Your answer should hold exactly the lines from the one containing "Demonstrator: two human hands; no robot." through the end of the material, and no others.

++++++++

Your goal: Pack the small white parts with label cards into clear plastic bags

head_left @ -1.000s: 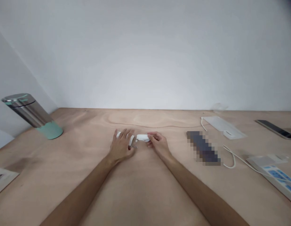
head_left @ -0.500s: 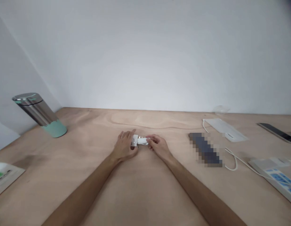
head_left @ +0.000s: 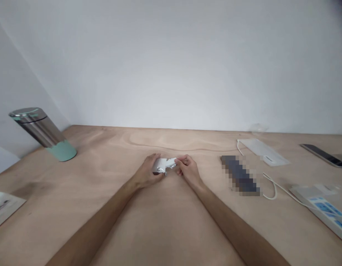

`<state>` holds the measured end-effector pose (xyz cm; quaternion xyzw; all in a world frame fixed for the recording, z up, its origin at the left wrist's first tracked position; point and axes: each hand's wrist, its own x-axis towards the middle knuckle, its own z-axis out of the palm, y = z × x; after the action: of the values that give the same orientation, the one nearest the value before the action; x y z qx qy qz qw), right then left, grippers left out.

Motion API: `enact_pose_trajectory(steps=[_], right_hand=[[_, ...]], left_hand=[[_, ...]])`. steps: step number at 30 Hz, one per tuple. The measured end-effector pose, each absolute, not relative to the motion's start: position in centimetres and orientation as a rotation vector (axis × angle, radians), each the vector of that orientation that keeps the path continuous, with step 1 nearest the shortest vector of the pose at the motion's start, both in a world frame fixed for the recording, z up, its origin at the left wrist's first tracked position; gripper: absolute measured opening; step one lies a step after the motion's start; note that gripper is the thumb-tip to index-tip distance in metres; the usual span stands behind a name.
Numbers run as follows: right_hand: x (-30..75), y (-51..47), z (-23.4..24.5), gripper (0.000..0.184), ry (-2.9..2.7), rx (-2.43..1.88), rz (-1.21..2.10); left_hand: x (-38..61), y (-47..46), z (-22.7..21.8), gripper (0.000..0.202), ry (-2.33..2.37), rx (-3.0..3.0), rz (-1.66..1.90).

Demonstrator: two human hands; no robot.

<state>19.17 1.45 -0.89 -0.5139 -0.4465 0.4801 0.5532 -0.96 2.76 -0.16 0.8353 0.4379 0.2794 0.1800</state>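
Observation:
Both of my hands meet at the middle of a wooden table (head_left: 171,218). My left hand (head_left: 147,171) is closed around a small white block-shaped object (head_left: 159,165) with a metal part on its near side. My right hand (head_left: 187,169) pinches a second small white piece (head_left: 171,162) that touches the block's right end. The two pieces are held just above the table. What the pieces are is too small to tell.
A steel tumbler with a mint-green base (head_left: 43,133) stands at the far left. A printed card (head_left: 4,207) lies at the left edge. To the right lie a blurred dark object (head_left: 239,173), a white flat device with a cable (head_left: 263,151), a power strip (head_left: 321,207) and a dark phone (head_left: 324,155).
My left hand went from lying spread over the white block to gripping it and lifting it. My right hand brought its white piece leftward until the two pieces touched.

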Motion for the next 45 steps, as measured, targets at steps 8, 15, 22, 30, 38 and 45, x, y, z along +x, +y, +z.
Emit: enact_pose_trajectory(steps=[8,15,22,30,38,45], right_hand=[[19.1,1.4,-1.7,0.035,-1.308,-1.181,1.165],[19.2,1.2,-1.2,0.029,-1.392,-1.200,1.173],[19.4,0.7,-0.5,0.026,-1.516,-1.200,1.135],[19.6,1.0,-0.8,0.027,-1.676,-1.121,1.018],[19.4,0.7,-0.7,0.027,-1.794,-1.098,1.007],[19.3,0.6,-0.6,0.026,-1.955,-0.958,0.877]], left_hand=[[0.8,1.8,0.1,0.052,1.376,2.295,0.873],[2.0,1.2,-0.2,0.046,1.435,2.268,0.930],[2.1,1.0,-0.1,0.033,1.474,2.252,0.950],[2.1,1.3,-0.4,0.027,1.436,2.314,0.941],[1.9,1.4,-0.7,0.021,1.465,2.358,0.869],[1.8,1.5,-0.7,0.030,1.457,2.436,0.797]])
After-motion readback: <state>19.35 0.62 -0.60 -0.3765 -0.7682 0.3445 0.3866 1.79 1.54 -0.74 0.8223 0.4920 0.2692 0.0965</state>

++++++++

(YOUR SOLUTION):
Demonstrator: two human hands; no robot.

<state>19.17 1.45 -0.89 -0.5139 -0.4465 0.4801 0.5532 -0.96 2.76 -0.16 0.8353 0.4379 0.2794 0.1800</state>
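Observation:
Both of my hands meet at the middle of a wooden table (head_left: 171,218). My left hand (head_left: 147,171) is closed around a small white block-shaped object (head_left: 159,165) with a metal part on its near side. My right hand (head_left: 187,169) pinches a second small white piece (head_left: 171,162) that touches the block's right end. The two pieces are held just above the table. What the pieces are is too small to tell.
A steel tumbler with a mint-green base (head_left: 43,133) stands at the far left. A printed card (head_left: 4,207) lies at the left edge. To the right lie a blurred dark object (head_left: 239,173), a white flat device with a cable (head_left: 263,151), a power strip (head_left: 321,207) and a dark phone (head_left: 324,155).
My left hand went from lying spread over the white block to gripping it and lifting it. My right hand brought its white piece leftward until the two pieces touched.
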
Motion for the next 45 steps, as measured, targets at steps 8, 15, 22, 30, 38 and 45, x, y, z along +x, +y, +z.
Emit: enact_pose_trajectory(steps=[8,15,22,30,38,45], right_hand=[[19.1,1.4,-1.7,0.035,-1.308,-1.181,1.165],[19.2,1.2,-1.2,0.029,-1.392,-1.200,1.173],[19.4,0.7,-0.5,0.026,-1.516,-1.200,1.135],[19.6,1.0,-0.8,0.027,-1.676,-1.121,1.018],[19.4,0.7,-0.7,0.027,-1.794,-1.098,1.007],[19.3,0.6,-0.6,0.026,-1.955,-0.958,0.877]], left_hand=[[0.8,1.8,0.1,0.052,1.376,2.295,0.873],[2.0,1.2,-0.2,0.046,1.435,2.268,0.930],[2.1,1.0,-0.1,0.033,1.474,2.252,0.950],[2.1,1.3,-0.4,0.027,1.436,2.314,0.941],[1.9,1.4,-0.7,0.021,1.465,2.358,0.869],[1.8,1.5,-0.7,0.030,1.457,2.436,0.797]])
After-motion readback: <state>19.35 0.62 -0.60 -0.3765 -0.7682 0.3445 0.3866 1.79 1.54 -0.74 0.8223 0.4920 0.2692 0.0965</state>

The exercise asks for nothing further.